Published June 26, 2023 by Jack Wellschlager

2023 Japanese Prize Winner: Jack Wellschlager

This year's Japanese Prize winner, Jack Wellschlager shares some thoughts about his experiences with the Japanese program over the past four years.
My first class at Bowdoin College was Japanese. My last class at Bowdoin was, also, Japanese. A lot has changed since those first classes—for one, 8:30 class periods changed to 2:50s—but plenty has stayed the same. From the moment I met Aridome-sensei in his office, the Japanese program has remained a consistent home on Bowdoin’s campus. When I was a frightened first-year student, language table was the first scheduled dinner I could look forward to. I was excited to speak limited Japanese with my classmates, and I was able to ask the many professors and upperclassmen I looked up to for advice. When I was a sophomore, the COVID-19 pandemic kept us from Bowdoin’s campus and those familiar language tables, but my friend Shin-san and I still waited after every class with Selinger-sensei to chat about our lives and our studies. Even separated by states or oceans, our community stayed strong.
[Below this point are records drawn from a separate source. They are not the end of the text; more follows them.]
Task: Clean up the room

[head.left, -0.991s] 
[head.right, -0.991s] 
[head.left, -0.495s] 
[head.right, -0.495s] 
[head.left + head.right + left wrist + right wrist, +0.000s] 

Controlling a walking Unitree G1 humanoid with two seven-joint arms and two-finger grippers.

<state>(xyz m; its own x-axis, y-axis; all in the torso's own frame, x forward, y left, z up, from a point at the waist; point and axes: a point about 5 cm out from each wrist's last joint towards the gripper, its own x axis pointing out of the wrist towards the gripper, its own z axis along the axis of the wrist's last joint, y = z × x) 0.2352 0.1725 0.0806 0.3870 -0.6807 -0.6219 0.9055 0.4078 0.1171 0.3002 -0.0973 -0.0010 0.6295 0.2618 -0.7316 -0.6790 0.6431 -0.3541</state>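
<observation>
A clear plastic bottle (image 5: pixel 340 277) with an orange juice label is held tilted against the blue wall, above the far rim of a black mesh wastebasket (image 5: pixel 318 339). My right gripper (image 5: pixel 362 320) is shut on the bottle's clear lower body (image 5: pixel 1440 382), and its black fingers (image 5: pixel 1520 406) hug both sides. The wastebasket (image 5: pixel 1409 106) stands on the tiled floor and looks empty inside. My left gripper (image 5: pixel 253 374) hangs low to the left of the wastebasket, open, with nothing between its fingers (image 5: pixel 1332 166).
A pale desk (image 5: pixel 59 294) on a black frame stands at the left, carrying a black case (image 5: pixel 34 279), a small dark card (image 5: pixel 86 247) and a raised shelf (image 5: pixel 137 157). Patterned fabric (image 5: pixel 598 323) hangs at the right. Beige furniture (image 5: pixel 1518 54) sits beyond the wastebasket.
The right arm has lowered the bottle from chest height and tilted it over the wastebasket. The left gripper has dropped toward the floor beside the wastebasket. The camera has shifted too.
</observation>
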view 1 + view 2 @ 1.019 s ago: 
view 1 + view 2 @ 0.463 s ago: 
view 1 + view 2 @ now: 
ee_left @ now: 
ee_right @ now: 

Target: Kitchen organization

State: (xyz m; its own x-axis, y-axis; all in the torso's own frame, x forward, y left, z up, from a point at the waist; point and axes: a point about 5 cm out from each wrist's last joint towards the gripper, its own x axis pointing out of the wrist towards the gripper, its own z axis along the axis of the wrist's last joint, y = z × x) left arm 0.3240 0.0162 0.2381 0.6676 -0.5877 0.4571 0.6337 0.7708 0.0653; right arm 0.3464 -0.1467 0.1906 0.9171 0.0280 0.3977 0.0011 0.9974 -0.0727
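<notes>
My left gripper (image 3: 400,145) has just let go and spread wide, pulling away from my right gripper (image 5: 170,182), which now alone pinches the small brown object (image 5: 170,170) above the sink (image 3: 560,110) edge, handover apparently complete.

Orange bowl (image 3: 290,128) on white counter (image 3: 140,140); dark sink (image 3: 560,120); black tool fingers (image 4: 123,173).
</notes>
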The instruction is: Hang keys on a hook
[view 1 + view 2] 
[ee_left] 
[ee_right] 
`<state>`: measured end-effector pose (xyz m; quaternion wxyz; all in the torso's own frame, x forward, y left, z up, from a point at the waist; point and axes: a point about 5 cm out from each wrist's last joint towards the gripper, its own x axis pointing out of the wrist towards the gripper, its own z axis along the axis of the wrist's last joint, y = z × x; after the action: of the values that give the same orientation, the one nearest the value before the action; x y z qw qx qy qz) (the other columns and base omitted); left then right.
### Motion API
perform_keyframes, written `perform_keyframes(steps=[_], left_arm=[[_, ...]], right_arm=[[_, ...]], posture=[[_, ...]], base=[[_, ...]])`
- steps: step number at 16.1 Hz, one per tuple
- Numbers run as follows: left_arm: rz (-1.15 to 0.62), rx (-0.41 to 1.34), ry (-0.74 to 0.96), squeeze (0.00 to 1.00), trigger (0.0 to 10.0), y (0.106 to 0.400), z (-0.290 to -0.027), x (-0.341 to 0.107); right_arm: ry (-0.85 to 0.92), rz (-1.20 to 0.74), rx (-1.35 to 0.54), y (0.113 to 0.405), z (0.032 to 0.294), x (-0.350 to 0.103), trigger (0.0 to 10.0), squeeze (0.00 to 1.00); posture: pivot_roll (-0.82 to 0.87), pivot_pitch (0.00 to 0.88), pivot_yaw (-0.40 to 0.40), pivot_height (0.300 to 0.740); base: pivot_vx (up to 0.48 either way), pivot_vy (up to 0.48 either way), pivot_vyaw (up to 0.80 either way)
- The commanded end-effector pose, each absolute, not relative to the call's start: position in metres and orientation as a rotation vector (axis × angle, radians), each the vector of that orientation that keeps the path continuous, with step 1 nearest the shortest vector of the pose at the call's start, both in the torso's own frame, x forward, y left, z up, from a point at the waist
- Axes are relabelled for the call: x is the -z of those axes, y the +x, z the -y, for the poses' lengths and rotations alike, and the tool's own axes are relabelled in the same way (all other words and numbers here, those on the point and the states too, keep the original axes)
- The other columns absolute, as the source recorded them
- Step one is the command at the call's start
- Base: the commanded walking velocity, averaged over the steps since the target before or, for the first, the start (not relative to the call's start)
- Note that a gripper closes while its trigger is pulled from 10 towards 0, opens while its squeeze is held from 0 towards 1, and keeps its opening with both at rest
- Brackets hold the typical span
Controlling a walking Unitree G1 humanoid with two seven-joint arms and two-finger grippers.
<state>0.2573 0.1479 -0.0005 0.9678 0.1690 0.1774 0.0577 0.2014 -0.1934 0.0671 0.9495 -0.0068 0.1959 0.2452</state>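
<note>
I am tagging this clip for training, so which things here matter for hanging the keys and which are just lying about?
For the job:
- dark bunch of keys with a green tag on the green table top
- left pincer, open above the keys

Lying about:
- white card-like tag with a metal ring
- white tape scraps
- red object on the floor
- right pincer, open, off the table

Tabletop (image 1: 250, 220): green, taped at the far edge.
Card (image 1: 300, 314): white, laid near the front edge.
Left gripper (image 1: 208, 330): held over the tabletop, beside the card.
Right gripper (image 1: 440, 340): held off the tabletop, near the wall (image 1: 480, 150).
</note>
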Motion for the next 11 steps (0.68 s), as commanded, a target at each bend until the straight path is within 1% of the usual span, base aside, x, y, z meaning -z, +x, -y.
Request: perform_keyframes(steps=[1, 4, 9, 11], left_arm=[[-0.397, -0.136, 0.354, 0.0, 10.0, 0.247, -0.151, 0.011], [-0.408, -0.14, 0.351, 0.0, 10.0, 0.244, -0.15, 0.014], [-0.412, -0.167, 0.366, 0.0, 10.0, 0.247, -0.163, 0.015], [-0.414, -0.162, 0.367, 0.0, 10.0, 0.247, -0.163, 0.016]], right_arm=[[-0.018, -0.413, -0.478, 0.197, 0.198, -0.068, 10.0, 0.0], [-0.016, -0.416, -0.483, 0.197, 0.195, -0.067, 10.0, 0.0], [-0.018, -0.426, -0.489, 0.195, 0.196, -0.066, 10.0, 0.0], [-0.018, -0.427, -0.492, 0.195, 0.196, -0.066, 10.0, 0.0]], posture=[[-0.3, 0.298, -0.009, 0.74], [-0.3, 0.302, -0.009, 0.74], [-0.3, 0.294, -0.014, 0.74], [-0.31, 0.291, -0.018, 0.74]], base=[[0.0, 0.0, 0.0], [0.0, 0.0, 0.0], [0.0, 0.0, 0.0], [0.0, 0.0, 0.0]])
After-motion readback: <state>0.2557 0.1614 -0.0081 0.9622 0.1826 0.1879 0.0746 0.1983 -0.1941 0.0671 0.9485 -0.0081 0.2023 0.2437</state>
As a third and fourth year back on campus, I became able to speak fully in Japanese during my classes with Aridome-sensei and Morita-sensei. Since language tables were back, I could help my underclassmen friends, just like my upperclassmen friends had helped me. I also met with Japanese heritage learners like Katayama-san, Lamm-san, and Sturk-san, who were all kind enough to spend hours speaking Japanese with me as learning assistants. In these years, I was able to build rich relationships not only in Japanese class, but through conversations and jokes spoken only in Japanese. Next year, I will be traveling with the JET Program to Osaka, Japan, where I will teach English in Japanese schools. While I was applying to this program, I met countless times with Aridome-sensei, Selinger-sensei, and Morita-sensei. I even got in touch with upperclassmen who went on to work with JET, like Soren Birkeland and Izzy Halle. These people, along with the rest of my friends in the program, helped me get to Japan. In other words, they have literally changed my life. Again, much has changed in these four years. I can speak, understand, and read much more Japanese, COVID seems here to stay, and I have even graduated from Bowdoin. The many connections and memories I have made in Bowdoin’s Japanese program, however, remain, and I can’t imagine a better way to have spent my four years at Bowdoin.